Mortgage rates are holding steady, and that seems curious given that real estate demand is on the rise. What we may be seeing are rates influenced by something other than the expected components of supply and demand.

There is now considerable evidence that the housing market has begun to return. According to Frank Nothaft, Freddie Mac's chief economist, "the median sales price of existing homes rose 10 percent between fourth quarter 2011 and 2012, the largest year-over-year gain in seven years. Among large metropolitan areas, 88 percent saw positive annual increases in the fourth quarter.”

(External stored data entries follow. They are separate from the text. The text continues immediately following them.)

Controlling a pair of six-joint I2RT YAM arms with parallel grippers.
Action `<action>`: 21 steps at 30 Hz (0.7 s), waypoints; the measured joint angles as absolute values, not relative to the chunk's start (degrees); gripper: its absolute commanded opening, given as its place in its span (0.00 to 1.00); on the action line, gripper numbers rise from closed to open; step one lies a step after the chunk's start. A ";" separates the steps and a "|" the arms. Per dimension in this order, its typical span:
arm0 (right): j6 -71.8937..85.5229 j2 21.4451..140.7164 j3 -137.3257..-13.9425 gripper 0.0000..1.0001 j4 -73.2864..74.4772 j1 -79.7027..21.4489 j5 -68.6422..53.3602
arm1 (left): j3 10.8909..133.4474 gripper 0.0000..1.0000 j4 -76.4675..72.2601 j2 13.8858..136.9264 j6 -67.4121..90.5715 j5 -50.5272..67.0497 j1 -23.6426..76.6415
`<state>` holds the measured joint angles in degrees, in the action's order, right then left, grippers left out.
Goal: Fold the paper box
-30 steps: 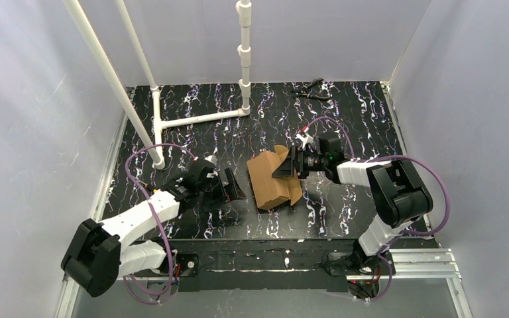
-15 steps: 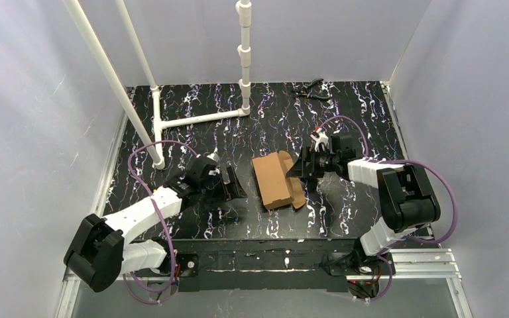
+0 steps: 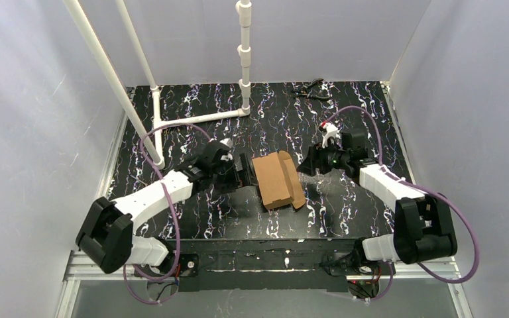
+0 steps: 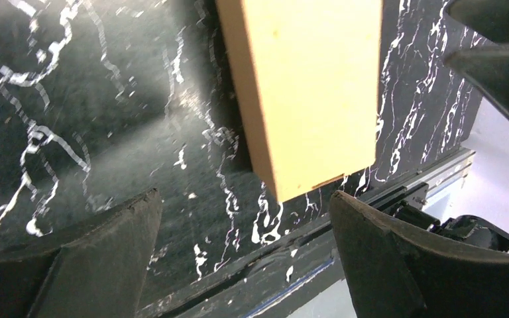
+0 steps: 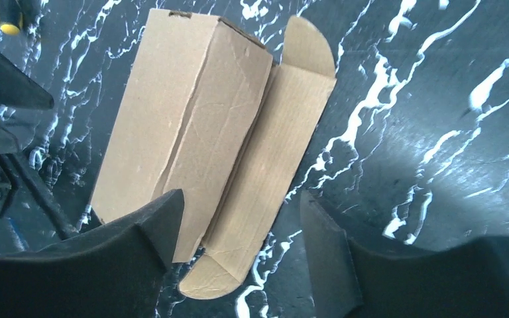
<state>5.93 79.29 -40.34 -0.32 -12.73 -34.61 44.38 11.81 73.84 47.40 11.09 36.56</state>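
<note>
The paper box lies on the black marbled table, a brown cardboard sleeve with a long side flap and rounded tabs open along its right edge. My left gripper is open just off the box's left side, not touching it. In the left wrist view the box sits ahead of the spread fingers of my left gripper. My right gripper is open to the right of the box. In the right wrist view the right gripper hovers over the near end of the flap without gripping it.
A white pipe frame stands at the back left, with a slanted pole reaching down to the table. A black hand tool lies at the far edge. Grey walls close in both sides.
My right gripper has drawn back to the right, away from the box, and the box has settled flatter. The left arm has swung right, up to the box's left side.
</note>
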 measured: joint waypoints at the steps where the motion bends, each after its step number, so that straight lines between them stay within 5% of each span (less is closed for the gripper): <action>1: 4.69 78.00 -40.34 0.40 -0.08 -12.73 -34.20 | 46.30 0.87 12.62 75.24 46.85 10.44 37.30; 3: 2.42 76.71 -40.38 0.23 -0.08 -12.75 -34.00 | 50.72 0.81 14.92 78.35 45.69 8.56 38.98; 6: 0.03 78.65 -41.17 0.10 0.43 -13.93 -33.98 | 58.22 0.80 19.07 84.01 44.03 4.99 41.04; 21: -5.17 92.64 -48.01 0.03 4.21 -24.58 -26.68 | 73.41 0.84 27.53 104.12 39.55 2.85 42.61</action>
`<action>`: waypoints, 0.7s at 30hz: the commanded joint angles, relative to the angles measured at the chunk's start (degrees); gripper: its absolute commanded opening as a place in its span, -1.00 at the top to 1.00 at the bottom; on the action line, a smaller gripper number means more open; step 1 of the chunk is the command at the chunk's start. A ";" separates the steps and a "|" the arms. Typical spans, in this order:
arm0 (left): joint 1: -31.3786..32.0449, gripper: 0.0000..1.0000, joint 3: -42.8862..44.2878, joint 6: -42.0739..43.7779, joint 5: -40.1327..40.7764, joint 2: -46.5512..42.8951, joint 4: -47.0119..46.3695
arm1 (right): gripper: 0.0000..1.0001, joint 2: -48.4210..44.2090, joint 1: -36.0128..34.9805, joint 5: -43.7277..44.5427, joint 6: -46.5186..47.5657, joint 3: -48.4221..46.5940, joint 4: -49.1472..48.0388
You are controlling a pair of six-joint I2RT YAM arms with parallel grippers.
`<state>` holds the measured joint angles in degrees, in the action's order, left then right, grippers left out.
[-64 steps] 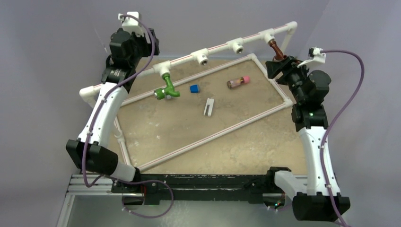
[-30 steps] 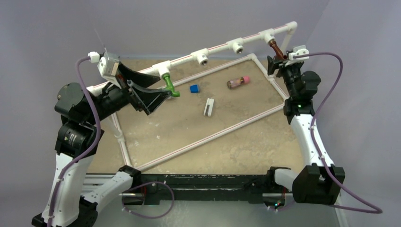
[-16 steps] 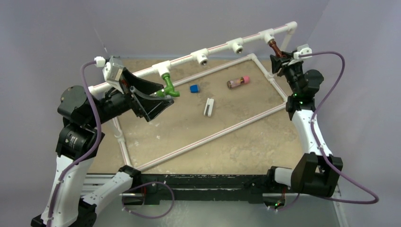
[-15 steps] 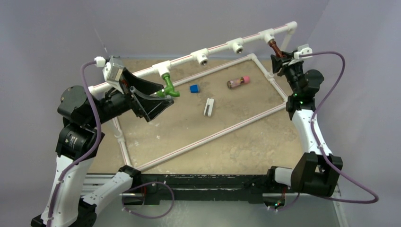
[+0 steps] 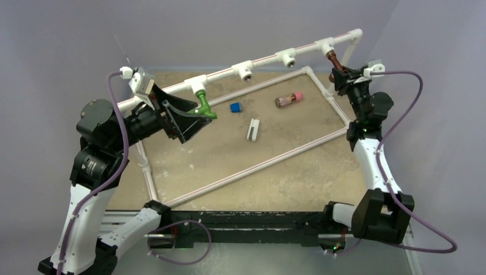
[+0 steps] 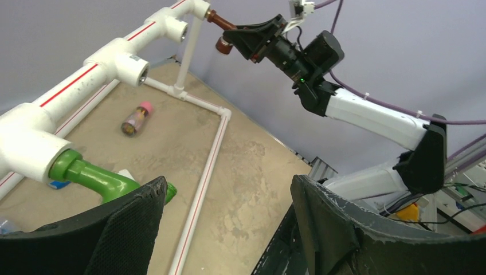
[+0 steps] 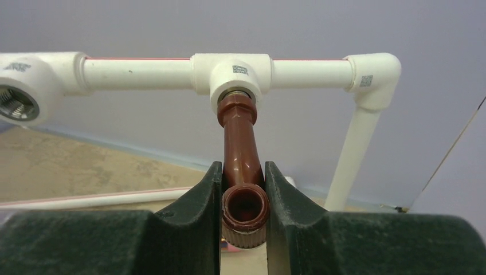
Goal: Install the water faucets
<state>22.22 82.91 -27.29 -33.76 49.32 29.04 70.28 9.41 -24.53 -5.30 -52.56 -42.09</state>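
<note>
From above, the green faucet (image 5: 203,105) hangs from the white pipe rail (image 5: 263,59), beside the left gripper (image 5: 199,113). The left wrist view shows those jaws spread wide (faucet tip hidden behind 1 finger). In the right wrist view, the right gripper (image 7: 243,197) pinches the brown faucet (image 7: 242,143), seated in the end tee (image 7: 232,71).

Even, diffuse lighting casts only faint shadows; all three views are fairly sharp, the wrist views slightly wide-angle.
</note>
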 commanded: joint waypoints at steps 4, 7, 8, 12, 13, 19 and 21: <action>0.28 -0.56 4.90 3.24 2.80 5.13 5.71 | 1.00 -8.37 -2.07 3.49 -18.21 5.86 -4.14; 0.28 -0.56 4.93 3.97 2.76 6.25 6.33 | 1.00 -12.31 -5.02 9.31 -22.13 7.23 -0.62; 0.28 -0.56 4.97 4.18 2.74 6.64 6.68 | 1.00 -13.49 -6.26 11.14 -23.30 7.57 0.80; 0.28 -0.56 5.46 4.46 7.48 8.81 9.18 | 1.00 -17.81 -11.28 17.03 -27.47 10.06 4.32; 0.28 -0.56 5.42 4.56 9.74 9.20 9.83 | 1.00 -18.67 -11.73 17.91 -27.90 10.74 4.63; 0.19 -0.53 4.34 4.51 19.60 12.66 9.40 | 1.00 -21.67 -11.95 19.35 -26.54 12.74 5.98; 0.11 -0.49 4.59 4.90 21.75 14.57 8.57 | 1.00 -22.66 -11.97 19.76 -26.04 13.54 6.14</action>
<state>22.28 86.37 -23.79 -19.84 61.12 37.78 50.22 -1.80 -4.51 -29.15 -39.99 -34.96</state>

It's not just that home prices are rising; sale volume is also increasing. The National Association of Realtors says that in the fourth quarter existing home sales were up 12.1 percent over the previous years.  Annualized, that’s about 500,000 more transactions per year.

One, Two, Three

If we seemingly have more demand for mortgage financing, why aren’t rates higher? Three reasons seem to stand out:

  1. First, cash transactions now represent 29 percent of the existing home market, according to the NAR, meaning that more home sales do not necessarily mean a proportional increase in mortgage demand.
  2. Second, the world economy is not particularly stable. It makes a lot of sense for investors and institutions worldwide to move their money into the American economy -- at least it’s showing signs of recovery. This is referred to as “flight to quality” by analysts.
  3. Third, federal policies are subsidizing mortgage rates. Federal Reserve Governor Jeremy C. Stein says mortgage rates dropped .2 percent in September, when the government announced that it would purchase an additional $40 billion mortgage-backed securities per month.

That $40 billion is in addition to the $45 billion in long-term securities that the Fed was already buying. That's $85 billion a month or better than $1 trillion a year.

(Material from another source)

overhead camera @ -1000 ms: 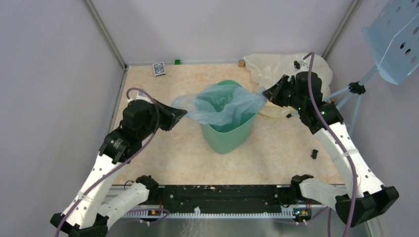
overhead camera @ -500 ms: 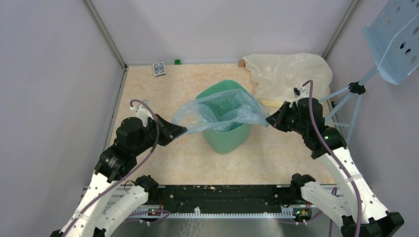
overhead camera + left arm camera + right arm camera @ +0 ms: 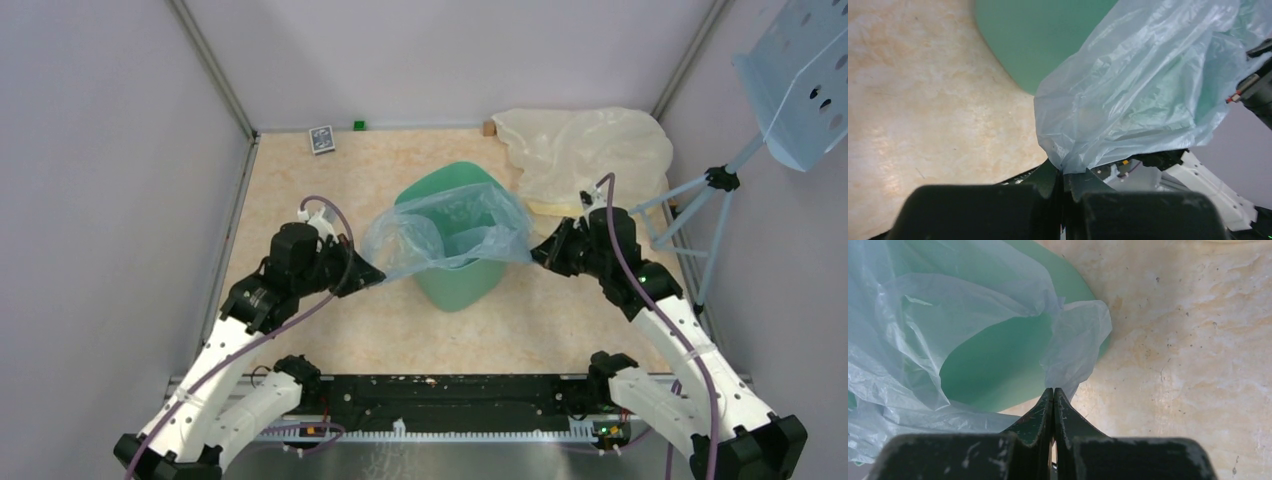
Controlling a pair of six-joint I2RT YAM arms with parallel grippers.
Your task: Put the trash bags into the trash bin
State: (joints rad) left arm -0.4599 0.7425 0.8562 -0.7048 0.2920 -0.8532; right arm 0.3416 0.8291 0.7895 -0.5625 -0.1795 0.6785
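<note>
Top external view is showing the trash bag, a thin, crinkly pale blue film that one can see through, lying spread over the mouth of the trash bin. The bin is of smooth mint-green plastic with a rounded-square rim and sides tapering downward. It is standing near the middle of the beige marbled table. The bag's mouth is gaping open above the rim, and part of the film is hanging inside.

The left gripper is pinching the bag's left edge, its fingers pressed together on the plastic, just beside the bin's left wall. The right gripper is clamping the right edge in the same way, and the film is stretching between the two.

In the left wrist view the film is bunching into a narrow point at the closed fingertips. In the right wrist view a soft flap is running down into the shut fingertips.

The film is covering much of the bin's rim, so I cannot tell how deep the bag is reaching. A rumpled cream-yellow bag is lying at the far right corner. A pale blue perforated panel is being cut off by the frame edge.
</note>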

So how long will the Fed continue its buying mission? It says it will “continue its purchases of Treasury and agency mortgage-backed securities, and employ its other policy tools as appropriate, until such improvement is achieved in a context of price stability.”

Translation: The Fed will continue buying MBS for the foreseeable future.

Pulitzer-prize winning economist Paul Krugman agrees with the Fed's plan. As he told Bloomberg Surveillance, “we have the beginnings of a housing recovery, it’s just starting to kick in."

Actually, we know that at this moment many local housing markets have improved and stabilized -- but the economy remains generally weak in terms of employment, exports, and the deficit. We don't know how long such improvement will continue or if it will continue at all. One result is that vast numbers of people are refinancing now, locking in today's interest levels because if mortgage rates go up you have a hedge -- and if rates decline you might want to refinance.